Water is the simplest tool available. People who drink five to eight glasses a day are less likely to experience gout symptoms, because the kidneys need adequate water to flush uric acid efficiently. Complex carbohydrates like whole grains, fruits, and vegetables round out a low-purine eating pattern and provide the bulk of daily calories without contributing much uric acid.

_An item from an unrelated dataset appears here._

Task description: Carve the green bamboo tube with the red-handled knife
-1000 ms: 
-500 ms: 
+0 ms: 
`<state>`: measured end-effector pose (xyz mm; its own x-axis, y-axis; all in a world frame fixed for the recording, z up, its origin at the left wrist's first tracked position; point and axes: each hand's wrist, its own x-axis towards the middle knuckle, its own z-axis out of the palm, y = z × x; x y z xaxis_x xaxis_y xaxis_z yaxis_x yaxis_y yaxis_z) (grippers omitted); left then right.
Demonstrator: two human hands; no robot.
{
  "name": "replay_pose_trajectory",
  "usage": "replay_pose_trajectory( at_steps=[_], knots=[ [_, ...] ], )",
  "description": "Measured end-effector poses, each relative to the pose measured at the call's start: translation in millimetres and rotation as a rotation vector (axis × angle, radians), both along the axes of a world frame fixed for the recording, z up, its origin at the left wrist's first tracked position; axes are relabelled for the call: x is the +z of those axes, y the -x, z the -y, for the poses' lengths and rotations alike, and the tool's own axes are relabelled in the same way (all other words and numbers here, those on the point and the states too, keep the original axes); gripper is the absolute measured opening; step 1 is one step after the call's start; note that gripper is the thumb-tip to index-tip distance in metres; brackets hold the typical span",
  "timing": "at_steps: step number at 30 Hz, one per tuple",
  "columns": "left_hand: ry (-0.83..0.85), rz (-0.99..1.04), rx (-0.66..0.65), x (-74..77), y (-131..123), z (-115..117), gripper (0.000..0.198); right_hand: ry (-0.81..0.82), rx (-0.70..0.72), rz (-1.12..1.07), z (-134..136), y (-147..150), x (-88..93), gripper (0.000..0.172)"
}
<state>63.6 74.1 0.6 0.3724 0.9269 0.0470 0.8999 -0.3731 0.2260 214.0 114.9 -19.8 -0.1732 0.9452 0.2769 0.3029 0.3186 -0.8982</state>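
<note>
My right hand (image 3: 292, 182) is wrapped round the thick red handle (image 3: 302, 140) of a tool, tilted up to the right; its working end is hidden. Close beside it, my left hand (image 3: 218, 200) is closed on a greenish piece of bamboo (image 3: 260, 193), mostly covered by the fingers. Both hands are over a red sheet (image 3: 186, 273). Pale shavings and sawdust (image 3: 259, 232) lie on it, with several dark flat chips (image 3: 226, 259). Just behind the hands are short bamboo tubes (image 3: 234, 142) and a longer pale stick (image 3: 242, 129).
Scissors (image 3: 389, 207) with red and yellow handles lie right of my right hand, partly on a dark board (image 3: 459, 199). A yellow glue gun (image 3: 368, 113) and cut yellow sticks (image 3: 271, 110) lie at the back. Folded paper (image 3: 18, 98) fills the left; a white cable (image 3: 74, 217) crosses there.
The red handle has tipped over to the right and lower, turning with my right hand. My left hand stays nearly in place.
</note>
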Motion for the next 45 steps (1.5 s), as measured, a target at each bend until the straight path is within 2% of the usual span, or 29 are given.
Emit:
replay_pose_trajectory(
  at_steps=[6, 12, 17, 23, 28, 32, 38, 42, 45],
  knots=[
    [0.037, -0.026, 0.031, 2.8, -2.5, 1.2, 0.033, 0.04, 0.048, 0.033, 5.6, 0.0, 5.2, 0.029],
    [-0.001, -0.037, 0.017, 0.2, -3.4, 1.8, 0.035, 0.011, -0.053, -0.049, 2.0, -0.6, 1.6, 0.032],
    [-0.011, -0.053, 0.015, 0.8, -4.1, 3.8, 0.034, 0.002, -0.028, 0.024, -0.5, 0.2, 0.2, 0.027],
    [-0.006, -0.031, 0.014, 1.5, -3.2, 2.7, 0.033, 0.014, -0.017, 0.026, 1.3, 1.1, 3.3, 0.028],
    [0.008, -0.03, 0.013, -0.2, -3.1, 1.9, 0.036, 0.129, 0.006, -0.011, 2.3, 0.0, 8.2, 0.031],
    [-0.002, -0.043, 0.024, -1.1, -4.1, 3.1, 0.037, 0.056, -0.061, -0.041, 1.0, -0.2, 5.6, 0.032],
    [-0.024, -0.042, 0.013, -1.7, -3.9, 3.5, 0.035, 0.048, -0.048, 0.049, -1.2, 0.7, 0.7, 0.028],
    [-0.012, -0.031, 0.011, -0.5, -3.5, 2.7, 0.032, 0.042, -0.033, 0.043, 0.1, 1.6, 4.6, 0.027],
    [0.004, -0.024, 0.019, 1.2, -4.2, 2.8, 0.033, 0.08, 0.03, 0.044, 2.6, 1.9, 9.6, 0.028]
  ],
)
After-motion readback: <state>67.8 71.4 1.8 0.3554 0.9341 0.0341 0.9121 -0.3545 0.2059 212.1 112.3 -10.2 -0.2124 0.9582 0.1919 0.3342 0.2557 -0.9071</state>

How Cooking Changes Purine Content
Cooking doesn’t reliably reduce the purines in your food, and in some cases it concentrates them. When researchers measured purine levels in raw versus cooked beef steak and liver, both boiling and broiling actually increased the total amounts of two key purines (adenine and guanine) in the cooked meat. The reason: as water evaporates or drips away during cooking, purines become more concentrated in the remaining tissue.
One small upside to boiling is that some purines do leach into the cooking liquid. Studies found elevated levels of certain purine bases in the broth left behind after boiling steak. So if you boil meat and discard the liquid, you may remove a small fraction of the purines. Fish, interestingly, showed little change in purine content regardless of cooking method. The practical takeaway is that cooking methods won’t dramatically change the purine load of a high-purine food, so the choice of ingredient matters more than how you prepare it.
A Practical Low-Purine Eating Pattern
Rather than memorizing purine counts for every food, it helps to think in categories:
- Avoid entirely: organ meats (liver, kidney, sweetbreads) and high-fructose corn syrup products
- Limit portions: red meat, high-purine seafood (anchovies, sardines, shellfish), beer, naturally sweet fruit juices, and table sugar
- Eat freely: low-fat dairy, eggs, whole grains, most fruits and vegetables (including high-purine ones like spinach and asparagus), nuts, and legumes
- Drink regularly: water (five to eight glasses daily), coffee, and skim milk
This pattern closely mirrors what most major medical centers recommend for people with gout or elevated uric acid. But even if you’ve never had a gout flare, understanding purine foods helps explain why certain dietary patterns, particularly those heavy in processed meats, beer, and sugary drinks, are linked to joint pain and metabolic problems over time.